▸ **Requirement**:
What you produce should be every line from the data that includes "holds".

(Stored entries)
※ ※ ※

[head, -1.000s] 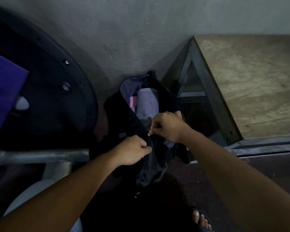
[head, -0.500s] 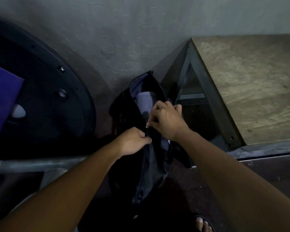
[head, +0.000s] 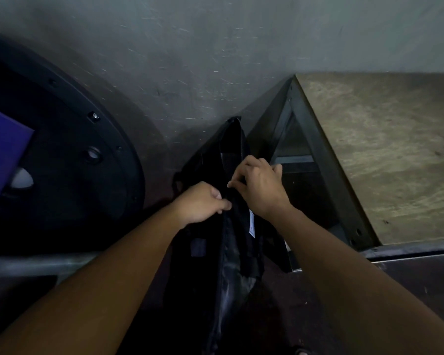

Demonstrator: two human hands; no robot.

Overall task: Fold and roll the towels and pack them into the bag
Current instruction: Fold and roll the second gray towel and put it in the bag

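The right hand (head: 260, 188) pinches the zip (head: 225, 239), at its pull I'd guess. The left hand (head: 203, 202) grips the black bag (head: 237, 252) just beside it. The bag lies on the floor, long axis running away toward the wall (head: 190, 60). The gap left to close lies ahead. A metal-framed wooden surface (head: 382, 162) crowds its right side.
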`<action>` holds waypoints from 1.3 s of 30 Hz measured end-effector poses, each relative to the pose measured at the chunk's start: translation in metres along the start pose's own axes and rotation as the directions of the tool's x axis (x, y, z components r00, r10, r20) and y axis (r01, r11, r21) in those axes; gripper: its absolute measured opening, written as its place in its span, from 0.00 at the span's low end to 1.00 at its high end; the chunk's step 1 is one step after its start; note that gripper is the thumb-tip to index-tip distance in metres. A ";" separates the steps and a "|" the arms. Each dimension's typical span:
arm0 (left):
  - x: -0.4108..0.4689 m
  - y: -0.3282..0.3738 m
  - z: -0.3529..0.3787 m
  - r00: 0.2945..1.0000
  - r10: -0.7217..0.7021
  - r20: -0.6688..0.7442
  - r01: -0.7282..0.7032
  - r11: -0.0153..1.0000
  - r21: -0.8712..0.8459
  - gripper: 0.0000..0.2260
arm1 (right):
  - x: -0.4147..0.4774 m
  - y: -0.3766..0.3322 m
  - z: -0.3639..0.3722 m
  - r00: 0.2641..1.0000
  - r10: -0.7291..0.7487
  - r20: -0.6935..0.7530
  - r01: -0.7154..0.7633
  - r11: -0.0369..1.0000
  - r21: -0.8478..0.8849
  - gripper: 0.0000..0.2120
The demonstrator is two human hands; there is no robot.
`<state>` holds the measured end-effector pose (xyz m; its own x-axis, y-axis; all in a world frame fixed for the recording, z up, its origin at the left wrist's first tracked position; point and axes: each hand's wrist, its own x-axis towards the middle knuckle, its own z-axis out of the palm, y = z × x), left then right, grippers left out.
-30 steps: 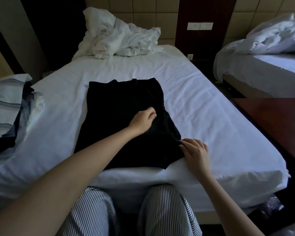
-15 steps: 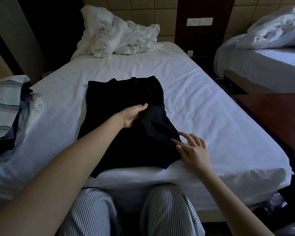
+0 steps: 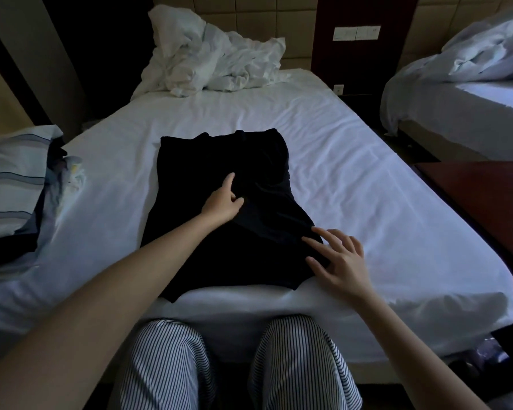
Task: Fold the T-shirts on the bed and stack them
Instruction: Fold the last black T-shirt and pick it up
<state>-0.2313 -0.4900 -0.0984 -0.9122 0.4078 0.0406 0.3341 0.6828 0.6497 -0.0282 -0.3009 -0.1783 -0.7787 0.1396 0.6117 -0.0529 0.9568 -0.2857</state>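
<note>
A white-sheeted bed (image 3: pixel 367 202) fills the dim room. At its near edge the right hand (image 3: pixel 338 261), fingers spread, touches the 4 o'clock corner of the black T-shirt (image 3: pixel 219 155). The left hand (image 3: pixel 222 202) rests loosely open on its middle. The shirt looks narrowed lengthwise, and I judge the cross-fold is not yet made. At 9 o'clock lies a heap of clothes (image 3: pixel 15 179); I cannot tell whether it is folded. Crumpled bedding (image 3: pixel 214 63) sits at 12 o'clock.

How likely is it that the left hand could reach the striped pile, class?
Probably yes: the left hand rests on the black T-shirt, and only bare sheet lies between it and the striped pile to its left.
</note>
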 end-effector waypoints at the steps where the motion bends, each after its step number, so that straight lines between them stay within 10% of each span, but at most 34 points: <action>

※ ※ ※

▸ **Task output**:
`<action>` holds waypoints from 1.3 s of 30 Hz measured end-effector poses, each relative to the pose measured at the chunk's start: translation in metres along the start pose's own axes and rotation as the directions of the tool's x axis (x, y, z components r00, r10, r20) and y axis (r01, r11, r21) in those axes; gripper: its absolute measured opening, written as its place in its span, from 0.00 at the span's low end to 1.00 at its high end; the chunk's step 1 is one step after its start; note that gripper is the thumb-tip to index-tip distance in metres. A ";" separates the steps and a "|" the arms. Each dimension's typical span:
`<state>` holds the measured end-effector pose (xyz m; its own x-axis, y-axis; all in a world frame fixed for the recording, z up, its origin at the left wrist's first tracked position; point and axes: each hand's wrist, its own x-axis towards the middle knuckle, its own z-axis out of the palm, y = z × x), left then right, grippers left out.

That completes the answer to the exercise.